Тищенко облокотился на стол, сквозь туман пробивалась мелодия: «Гуцульское танго» — излюбленная песня студенческой молодости. Он оглянулся, оркестр не играл. Туман сгущался, все плыло перед глазами то в одну, то в другую сторону. Чувствовал себя центром этого движения (центр где-то в голове), и когда захотел остановиться, то невольно поплыл вокруг себя, остановиться не удавалось. Он сознавал, что пьян и что напился из-за того, что ушла Ирина, и стало ему так тошно, захотелось куда-то спрятаться от всех и от всего, но куда? Сразу вспомнил квартиру, пустую, как погреб, темные окна и в ту же минуту решил домой не возвращаться. Мелькнула мысль — не возвращаться никуда, но она была нечеткой и непонятной ему самому. В душу проникла странная опустошенность, все отдалилось, все показалось ненужным, и он сам увидел со стороны собственную ненужность. Был случайным здесь, среди пассажиров, спешивших куда-то, на перекрестке людских дорог, ведущих к счастью или к горю. Или никуда не ведущих? То есть ведущих к одному концу, одной точке.

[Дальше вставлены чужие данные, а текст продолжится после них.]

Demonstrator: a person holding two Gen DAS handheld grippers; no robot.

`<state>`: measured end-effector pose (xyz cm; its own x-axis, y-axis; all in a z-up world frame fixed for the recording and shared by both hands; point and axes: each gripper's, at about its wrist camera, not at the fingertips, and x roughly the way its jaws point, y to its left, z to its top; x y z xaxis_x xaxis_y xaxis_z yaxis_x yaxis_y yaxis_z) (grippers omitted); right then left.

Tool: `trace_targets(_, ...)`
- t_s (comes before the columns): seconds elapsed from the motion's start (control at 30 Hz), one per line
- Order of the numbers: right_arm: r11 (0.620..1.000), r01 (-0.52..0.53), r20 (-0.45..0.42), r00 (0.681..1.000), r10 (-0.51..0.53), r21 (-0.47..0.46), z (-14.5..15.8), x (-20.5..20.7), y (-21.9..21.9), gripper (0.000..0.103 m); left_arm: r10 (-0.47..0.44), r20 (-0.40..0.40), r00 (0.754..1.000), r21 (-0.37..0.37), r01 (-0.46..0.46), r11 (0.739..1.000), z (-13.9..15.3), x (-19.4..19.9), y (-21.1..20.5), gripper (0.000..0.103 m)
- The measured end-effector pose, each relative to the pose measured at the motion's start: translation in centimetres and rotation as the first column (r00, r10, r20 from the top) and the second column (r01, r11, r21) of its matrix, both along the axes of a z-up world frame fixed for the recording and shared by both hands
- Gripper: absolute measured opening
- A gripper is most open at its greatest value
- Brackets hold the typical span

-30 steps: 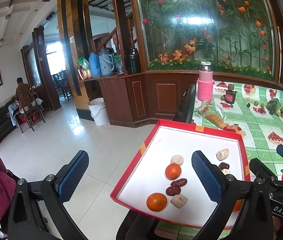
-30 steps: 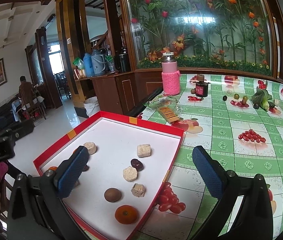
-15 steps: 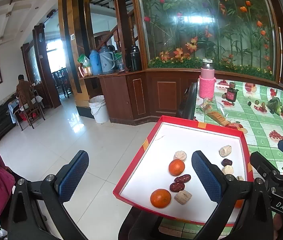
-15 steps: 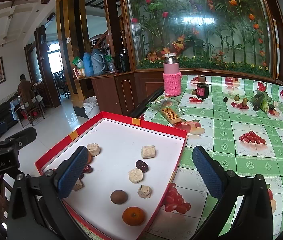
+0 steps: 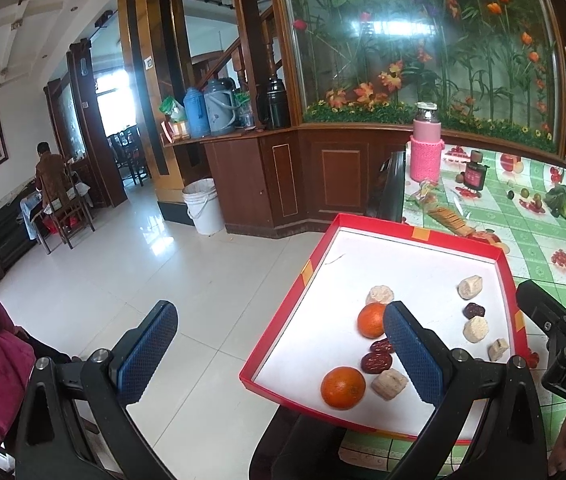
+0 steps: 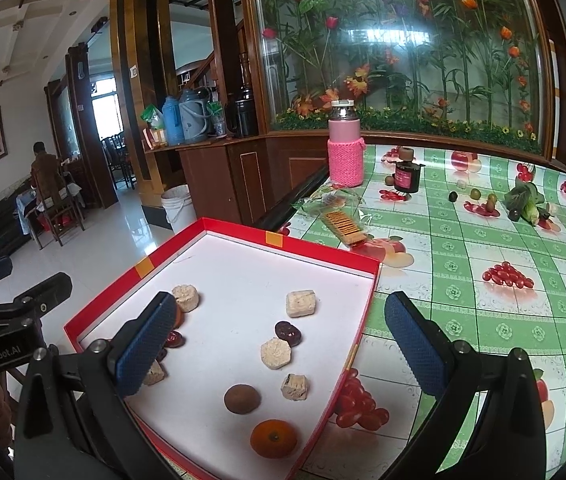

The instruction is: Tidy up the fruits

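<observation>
A red-rimmed white tray [image 5: 419,233] [image 6: 283,239] sits on the table's left edge, partly overhanging the floor. It holds oranges [image 5: 343,387] [image 5: 371,319] [image 6: 273,437], dark red dates [image 5: 376,361] [image 6: 287,331], a brown round fruit [image 6: 242,398] and several pale biscuit-like pieces [image 6: 301,302]. My left gripper [image 5: 281,354] is open, hovering left of and above the tray with its right finger over it. My right gripper [image 6: 275,344] is open above the tray's near right part. Neither holds anything.
A green fruit-print tablecloth [image 6: 483,248] covers the table. On it stand a pink-sleeved flask [image 6: 345,148], a small dark jar [image 6: 407,174], a packet of crackers [image 6: 343,222], small loose fruits [image 6: 475,194] and leafy greens [image 6: 527,200]. A chair back [image 5: 391,188] stands by the tray; a white bin [image 5: 203,210] is on the floor.
Both grippers have drawn back and risen slightly, so the tray and its fruits sit lower and farther in each view. Nothing in the tray has moved.
</observation>
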<state>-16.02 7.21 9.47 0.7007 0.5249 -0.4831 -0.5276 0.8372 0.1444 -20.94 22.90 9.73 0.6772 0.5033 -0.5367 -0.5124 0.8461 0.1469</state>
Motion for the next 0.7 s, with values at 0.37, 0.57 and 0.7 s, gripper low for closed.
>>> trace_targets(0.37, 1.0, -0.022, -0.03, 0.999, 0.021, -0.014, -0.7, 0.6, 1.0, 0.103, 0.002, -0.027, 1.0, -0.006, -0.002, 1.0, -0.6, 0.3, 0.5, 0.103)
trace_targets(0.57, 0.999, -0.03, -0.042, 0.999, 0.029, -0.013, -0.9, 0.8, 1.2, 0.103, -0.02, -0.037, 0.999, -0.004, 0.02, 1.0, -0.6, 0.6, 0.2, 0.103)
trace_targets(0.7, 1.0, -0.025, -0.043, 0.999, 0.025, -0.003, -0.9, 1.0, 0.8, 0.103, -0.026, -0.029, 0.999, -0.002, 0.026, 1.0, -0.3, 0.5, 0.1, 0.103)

Мысль развивалась сама собой, двигалась куда-то, а с ней двигался и он сам. Она опередила его и показала ему будущее: завтра будет еще горше, еще страшнее, нужно пережить отлучение от прежней жизни, переезд, врастание в новый мир. Но именно это врастание лишено смысла. Он будет каждой своей клеточкой чувствовать муку, будет участвовать в жизненном марафоне, не зная, зачем это делает. И какая разница, через десять или через двадцать лет достигнет черной точки. Еще вчера это имело значение, если бы с ним что-то случилось, захворал ли неизлечимо, то и тогда страдал бы незаметно, чтобы не причинять боль другому человеку. А теперь… теперь зачем? Конечно, это от него не зависит, он будет брести и дальше по предначертанной тропе до старости, до плачевной, одинокой старости, склероза и подагры. Ощущение бессмысленности жизни поразило его. Поразило больше всего тем, что прежде было невозможным, именно невозможным для него. Конец — один для всех, для всех людей, вот что страшнее всего на свете. Никому нет спасения, даже любовь не спасет никого, потому что она имеет свой конец, и она  с м е р т н а. Если бы даже человек стал бессмертным, любовь все равно не может длиться вечно, потому что смертное счастье не может существовать в бессмертном сердце.

Он словно опускался куда-то, проваливался все глубже и глубже и не боялся этого, только было очень тоскливо и чего-то жаль.